How many lines below include the string "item"? State the number alone.

########

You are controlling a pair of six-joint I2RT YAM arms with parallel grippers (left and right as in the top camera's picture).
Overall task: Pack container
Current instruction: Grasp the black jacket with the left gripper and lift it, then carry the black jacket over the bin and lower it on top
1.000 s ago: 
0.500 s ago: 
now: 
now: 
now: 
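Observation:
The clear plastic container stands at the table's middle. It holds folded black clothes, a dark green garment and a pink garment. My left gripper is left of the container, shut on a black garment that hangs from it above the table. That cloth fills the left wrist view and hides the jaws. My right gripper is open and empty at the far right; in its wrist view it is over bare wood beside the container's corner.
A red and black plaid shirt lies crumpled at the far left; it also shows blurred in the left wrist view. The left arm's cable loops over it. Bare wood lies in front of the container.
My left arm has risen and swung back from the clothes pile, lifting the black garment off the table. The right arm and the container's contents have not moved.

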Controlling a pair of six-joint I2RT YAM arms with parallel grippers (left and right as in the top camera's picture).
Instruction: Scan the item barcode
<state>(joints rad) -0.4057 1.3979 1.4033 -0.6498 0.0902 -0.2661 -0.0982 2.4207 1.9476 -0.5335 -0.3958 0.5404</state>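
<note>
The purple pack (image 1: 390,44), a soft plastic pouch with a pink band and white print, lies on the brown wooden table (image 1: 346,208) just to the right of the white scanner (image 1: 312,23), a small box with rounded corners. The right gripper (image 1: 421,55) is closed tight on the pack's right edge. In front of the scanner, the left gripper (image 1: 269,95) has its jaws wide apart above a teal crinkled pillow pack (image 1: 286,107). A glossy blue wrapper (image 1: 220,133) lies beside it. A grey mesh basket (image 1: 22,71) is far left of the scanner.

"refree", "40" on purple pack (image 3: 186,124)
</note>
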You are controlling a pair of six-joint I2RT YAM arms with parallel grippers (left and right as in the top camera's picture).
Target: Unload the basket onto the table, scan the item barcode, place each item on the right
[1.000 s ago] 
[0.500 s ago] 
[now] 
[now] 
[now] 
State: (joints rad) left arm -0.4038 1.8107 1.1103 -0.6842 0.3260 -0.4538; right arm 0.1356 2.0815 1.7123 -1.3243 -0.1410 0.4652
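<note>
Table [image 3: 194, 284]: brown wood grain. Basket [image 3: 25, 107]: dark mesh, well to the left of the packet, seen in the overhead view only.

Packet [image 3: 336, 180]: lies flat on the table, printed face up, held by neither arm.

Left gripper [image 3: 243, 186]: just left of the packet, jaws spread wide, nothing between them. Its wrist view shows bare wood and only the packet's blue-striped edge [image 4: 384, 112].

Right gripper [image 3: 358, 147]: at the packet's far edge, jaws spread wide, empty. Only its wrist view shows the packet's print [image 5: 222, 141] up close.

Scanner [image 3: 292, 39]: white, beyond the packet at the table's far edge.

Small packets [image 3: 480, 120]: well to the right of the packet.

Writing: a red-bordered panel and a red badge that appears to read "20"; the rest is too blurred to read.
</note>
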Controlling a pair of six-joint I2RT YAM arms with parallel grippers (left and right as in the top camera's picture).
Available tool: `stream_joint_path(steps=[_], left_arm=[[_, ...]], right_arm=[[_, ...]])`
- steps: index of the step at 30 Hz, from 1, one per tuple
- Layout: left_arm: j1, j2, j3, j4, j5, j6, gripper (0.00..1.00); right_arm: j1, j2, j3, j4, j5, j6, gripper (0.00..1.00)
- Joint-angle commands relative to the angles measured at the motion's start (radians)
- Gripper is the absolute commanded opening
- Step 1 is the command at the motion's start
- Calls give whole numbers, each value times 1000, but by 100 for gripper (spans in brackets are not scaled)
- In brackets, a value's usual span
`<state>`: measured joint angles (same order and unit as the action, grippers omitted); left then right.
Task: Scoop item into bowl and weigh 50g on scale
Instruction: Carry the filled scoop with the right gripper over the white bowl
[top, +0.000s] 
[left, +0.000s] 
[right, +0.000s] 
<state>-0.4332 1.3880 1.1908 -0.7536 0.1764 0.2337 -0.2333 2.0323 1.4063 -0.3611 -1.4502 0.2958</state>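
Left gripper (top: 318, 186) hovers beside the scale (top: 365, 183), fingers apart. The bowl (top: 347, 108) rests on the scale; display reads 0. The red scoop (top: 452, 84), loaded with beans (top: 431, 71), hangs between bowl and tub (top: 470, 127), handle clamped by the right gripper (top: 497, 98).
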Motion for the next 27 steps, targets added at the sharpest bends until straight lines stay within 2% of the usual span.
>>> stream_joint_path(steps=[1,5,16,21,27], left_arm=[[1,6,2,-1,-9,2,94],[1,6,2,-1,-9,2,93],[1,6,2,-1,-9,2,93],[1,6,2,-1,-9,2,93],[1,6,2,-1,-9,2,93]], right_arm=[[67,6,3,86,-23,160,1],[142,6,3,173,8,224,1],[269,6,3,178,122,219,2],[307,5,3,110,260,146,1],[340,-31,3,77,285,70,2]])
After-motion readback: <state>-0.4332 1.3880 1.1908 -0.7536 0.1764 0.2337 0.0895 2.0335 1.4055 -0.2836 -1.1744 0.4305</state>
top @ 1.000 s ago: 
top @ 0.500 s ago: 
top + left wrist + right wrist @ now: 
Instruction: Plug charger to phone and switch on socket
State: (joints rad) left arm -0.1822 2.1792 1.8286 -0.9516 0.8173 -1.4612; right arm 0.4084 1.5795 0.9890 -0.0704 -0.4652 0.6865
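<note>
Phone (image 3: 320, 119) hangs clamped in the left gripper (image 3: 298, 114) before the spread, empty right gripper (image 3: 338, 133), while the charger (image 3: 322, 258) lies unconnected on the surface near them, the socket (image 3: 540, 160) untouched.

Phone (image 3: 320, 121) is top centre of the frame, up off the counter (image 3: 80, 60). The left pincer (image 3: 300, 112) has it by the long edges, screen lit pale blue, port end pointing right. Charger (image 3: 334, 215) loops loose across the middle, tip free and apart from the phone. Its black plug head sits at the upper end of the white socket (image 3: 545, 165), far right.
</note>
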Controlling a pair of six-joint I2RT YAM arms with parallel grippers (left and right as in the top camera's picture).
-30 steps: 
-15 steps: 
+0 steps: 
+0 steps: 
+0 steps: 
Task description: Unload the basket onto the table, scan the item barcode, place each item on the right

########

RESULT OF THIS TASK: 4